[Data extracted from a collection]
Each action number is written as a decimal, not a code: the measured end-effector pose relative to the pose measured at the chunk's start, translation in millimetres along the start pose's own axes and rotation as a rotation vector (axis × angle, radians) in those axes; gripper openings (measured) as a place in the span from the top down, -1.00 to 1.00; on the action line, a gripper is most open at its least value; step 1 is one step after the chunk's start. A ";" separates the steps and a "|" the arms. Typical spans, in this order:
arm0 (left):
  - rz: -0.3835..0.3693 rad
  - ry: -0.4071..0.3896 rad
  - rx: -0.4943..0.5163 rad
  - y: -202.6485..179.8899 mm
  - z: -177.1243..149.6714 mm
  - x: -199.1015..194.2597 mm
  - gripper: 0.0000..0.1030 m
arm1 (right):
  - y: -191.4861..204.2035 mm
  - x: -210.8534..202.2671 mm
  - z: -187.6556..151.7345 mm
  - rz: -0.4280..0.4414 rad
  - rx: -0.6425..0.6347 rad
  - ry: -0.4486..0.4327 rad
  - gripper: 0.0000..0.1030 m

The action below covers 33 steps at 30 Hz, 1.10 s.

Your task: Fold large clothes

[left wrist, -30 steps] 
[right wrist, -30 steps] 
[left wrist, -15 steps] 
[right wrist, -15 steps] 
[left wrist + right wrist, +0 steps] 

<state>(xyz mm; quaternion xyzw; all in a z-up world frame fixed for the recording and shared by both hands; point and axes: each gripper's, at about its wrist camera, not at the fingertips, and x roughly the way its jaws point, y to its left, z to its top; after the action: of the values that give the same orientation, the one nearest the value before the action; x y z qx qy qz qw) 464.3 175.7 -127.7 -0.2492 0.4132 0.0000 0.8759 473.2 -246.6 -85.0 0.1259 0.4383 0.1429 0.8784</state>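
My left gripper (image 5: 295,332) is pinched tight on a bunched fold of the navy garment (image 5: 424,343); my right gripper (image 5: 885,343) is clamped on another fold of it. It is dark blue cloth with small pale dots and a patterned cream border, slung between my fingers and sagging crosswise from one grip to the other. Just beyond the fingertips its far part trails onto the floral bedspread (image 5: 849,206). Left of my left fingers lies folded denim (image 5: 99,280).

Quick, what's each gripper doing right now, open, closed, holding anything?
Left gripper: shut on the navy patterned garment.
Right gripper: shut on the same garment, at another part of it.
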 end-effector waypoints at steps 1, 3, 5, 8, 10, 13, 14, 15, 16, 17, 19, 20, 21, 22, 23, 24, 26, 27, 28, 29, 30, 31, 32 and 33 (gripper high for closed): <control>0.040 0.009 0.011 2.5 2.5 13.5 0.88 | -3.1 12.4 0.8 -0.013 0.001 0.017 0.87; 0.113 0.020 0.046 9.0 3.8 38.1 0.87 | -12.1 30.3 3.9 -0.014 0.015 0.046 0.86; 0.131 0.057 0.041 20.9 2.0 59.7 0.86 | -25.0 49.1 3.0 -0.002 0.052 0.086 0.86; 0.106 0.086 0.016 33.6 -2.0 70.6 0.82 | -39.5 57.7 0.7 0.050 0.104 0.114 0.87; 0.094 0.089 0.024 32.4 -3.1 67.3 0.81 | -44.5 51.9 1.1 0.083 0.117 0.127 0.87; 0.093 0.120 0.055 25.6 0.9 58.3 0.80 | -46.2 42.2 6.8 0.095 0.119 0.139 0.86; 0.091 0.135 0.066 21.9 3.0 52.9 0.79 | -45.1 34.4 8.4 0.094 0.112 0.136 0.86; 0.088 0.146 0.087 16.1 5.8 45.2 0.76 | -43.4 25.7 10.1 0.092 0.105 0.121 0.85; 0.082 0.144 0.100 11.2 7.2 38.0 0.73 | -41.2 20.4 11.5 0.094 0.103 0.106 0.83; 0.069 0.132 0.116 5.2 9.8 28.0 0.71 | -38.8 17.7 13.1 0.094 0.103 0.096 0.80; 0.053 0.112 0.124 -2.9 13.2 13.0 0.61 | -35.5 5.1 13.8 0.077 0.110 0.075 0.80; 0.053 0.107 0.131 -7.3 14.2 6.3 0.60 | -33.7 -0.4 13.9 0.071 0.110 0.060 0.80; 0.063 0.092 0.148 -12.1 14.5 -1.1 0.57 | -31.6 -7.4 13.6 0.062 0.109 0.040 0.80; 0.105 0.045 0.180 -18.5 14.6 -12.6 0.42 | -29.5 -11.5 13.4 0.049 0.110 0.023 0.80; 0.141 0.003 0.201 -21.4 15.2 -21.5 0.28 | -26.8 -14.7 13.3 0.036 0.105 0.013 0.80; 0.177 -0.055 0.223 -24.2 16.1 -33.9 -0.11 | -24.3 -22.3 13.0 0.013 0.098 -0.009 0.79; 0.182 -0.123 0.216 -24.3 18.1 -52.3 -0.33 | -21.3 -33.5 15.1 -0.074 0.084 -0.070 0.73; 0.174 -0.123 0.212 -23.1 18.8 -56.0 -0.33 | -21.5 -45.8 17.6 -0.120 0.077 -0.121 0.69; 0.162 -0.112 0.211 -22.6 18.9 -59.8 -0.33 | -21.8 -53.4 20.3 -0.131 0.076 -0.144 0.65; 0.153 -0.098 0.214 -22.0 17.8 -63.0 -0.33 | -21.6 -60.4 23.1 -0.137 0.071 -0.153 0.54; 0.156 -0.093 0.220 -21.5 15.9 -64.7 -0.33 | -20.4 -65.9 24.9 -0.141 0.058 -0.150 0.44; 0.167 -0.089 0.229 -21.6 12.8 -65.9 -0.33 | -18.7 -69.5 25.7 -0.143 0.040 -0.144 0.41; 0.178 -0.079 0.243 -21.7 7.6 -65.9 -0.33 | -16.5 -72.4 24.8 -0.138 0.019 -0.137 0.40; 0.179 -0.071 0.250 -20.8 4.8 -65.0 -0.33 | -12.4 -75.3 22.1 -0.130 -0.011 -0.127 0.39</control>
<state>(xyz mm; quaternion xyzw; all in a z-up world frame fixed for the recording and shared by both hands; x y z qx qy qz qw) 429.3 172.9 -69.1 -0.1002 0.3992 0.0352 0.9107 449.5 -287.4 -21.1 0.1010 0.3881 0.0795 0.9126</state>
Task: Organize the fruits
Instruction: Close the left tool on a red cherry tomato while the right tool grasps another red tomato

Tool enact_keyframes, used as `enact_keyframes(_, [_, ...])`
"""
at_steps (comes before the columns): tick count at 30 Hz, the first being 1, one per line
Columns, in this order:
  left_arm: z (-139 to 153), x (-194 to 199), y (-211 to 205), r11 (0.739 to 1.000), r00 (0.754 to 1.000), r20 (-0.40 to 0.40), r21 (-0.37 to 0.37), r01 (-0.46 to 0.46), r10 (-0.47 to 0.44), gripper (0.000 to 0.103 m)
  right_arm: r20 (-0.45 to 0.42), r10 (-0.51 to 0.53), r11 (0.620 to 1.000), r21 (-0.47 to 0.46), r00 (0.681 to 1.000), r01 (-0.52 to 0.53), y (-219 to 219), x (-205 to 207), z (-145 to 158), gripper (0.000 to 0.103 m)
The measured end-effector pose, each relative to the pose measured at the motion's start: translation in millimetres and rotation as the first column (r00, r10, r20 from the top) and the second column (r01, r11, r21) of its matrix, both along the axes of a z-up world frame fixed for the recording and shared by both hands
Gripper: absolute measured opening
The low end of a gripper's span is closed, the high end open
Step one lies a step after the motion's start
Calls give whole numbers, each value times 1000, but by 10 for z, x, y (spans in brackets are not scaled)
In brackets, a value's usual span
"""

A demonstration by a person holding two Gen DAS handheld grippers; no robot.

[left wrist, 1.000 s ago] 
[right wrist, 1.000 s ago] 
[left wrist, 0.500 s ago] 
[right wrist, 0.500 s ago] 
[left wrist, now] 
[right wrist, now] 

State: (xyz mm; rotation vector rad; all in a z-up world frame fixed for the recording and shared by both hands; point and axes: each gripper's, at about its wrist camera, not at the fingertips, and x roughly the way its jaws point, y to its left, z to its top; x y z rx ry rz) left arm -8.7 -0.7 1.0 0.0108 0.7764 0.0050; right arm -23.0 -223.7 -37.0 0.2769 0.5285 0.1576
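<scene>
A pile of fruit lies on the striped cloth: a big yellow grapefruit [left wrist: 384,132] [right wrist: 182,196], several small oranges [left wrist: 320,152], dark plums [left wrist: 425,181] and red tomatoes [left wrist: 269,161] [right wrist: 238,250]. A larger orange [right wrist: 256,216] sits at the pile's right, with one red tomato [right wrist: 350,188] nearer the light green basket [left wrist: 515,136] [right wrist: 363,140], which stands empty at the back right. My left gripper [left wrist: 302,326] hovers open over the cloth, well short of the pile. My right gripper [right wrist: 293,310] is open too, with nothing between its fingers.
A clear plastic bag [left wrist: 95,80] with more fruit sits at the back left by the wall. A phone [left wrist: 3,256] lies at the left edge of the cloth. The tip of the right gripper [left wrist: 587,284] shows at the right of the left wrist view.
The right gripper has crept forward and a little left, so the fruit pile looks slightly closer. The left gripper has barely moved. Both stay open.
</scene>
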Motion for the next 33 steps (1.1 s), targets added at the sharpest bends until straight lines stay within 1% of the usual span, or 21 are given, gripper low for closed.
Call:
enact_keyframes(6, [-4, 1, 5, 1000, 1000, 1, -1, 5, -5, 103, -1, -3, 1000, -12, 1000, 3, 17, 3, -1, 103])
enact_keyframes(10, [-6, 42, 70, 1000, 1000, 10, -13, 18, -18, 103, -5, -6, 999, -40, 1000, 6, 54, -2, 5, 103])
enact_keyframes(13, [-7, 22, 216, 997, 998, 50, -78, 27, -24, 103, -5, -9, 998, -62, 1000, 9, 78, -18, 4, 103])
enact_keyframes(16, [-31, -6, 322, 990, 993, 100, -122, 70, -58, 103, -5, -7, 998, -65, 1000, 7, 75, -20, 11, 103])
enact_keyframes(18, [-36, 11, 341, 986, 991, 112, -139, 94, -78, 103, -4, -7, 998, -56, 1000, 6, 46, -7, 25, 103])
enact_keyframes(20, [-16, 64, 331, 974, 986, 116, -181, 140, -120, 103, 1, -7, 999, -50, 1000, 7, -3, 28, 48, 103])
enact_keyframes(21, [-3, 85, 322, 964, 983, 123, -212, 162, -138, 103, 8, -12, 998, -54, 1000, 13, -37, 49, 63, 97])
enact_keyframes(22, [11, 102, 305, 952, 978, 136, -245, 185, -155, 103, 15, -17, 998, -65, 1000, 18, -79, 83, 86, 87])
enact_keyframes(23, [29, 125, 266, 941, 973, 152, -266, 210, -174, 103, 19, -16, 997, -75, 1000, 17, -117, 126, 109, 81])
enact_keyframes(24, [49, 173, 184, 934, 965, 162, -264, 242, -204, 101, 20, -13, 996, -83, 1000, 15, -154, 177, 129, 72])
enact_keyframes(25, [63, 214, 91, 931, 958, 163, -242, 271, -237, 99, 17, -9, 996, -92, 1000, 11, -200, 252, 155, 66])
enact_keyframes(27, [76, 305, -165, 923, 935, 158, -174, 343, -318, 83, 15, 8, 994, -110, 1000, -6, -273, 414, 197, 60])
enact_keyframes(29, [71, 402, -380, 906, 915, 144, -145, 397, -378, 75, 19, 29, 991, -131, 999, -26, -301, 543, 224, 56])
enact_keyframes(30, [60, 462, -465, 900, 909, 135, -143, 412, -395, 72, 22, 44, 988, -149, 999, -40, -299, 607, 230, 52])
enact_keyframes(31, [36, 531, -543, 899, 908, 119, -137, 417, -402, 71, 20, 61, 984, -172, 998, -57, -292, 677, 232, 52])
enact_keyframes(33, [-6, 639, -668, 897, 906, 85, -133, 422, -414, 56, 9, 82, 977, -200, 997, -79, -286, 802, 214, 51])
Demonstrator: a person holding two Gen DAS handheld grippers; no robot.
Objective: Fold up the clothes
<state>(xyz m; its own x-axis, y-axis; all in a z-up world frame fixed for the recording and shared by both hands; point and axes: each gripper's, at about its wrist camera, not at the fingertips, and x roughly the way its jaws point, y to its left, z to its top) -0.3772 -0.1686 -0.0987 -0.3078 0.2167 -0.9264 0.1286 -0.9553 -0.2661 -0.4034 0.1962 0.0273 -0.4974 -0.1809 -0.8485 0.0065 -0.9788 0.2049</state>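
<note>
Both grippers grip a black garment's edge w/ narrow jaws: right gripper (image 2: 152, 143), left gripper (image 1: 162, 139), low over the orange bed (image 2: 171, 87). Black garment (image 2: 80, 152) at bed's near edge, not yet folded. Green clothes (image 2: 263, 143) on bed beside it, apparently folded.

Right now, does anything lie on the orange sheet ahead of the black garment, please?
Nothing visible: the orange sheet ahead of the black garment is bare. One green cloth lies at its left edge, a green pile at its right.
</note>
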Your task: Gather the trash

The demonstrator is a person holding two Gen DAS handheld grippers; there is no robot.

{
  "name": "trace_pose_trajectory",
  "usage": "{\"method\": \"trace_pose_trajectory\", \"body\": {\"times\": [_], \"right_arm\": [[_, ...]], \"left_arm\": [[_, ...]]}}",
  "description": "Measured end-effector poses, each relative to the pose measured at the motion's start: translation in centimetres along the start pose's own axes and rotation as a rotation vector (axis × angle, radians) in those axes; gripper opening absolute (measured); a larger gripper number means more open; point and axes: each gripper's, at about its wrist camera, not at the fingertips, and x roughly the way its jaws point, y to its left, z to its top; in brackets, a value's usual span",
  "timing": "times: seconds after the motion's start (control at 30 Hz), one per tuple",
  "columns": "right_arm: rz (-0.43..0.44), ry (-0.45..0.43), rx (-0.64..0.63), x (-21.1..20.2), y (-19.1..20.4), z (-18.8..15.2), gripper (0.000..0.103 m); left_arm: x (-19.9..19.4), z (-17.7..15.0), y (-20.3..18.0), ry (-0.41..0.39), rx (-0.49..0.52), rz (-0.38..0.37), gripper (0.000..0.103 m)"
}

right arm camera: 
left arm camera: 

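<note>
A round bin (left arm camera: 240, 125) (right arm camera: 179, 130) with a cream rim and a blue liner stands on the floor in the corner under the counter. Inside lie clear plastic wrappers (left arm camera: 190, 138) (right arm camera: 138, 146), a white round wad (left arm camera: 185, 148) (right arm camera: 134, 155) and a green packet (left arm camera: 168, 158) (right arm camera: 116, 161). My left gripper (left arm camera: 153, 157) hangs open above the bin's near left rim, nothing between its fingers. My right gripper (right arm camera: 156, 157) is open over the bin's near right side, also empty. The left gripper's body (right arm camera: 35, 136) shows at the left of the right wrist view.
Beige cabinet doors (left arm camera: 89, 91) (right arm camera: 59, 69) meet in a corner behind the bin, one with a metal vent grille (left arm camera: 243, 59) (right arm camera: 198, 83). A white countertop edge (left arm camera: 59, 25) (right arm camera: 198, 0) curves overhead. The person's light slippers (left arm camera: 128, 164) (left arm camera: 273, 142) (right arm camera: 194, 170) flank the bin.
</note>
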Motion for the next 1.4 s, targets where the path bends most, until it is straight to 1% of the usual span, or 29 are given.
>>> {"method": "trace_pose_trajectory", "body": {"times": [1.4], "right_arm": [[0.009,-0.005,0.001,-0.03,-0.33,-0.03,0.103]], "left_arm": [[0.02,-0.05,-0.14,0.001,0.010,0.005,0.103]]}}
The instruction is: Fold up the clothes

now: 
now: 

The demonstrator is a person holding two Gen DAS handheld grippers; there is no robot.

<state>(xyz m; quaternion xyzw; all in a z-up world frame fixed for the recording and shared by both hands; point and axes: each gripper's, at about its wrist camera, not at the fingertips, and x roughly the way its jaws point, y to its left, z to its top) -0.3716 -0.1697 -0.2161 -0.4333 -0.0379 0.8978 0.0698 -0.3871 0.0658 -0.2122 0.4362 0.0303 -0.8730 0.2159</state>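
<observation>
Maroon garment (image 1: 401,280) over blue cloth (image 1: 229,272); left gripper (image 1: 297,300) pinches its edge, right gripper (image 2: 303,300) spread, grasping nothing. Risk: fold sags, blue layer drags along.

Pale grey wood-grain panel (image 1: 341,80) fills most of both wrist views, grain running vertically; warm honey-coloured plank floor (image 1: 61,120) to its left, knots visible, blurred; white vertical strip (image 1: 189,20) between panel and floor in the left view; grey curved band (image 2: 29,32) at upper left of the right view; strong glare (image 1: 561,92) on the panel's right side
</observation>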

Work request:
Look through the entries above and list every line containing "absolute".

Answer to this task:
Gripper: absolute measured opening
  "description": "Measured end-effector poses, each relative to the pose measured at the motion's start: translation in centimetres along the start pose's own axes and rotation as a rotation vector (axis × angle, radians) in those axes; gripper opening absolute (measured); a larger gripper number means more open; point and axes: each gripper's, at about its wrist camera, not at the fingertips, and x roughly the way its jaws point, y to its left, z to its top; in brackets, a value's usual span",

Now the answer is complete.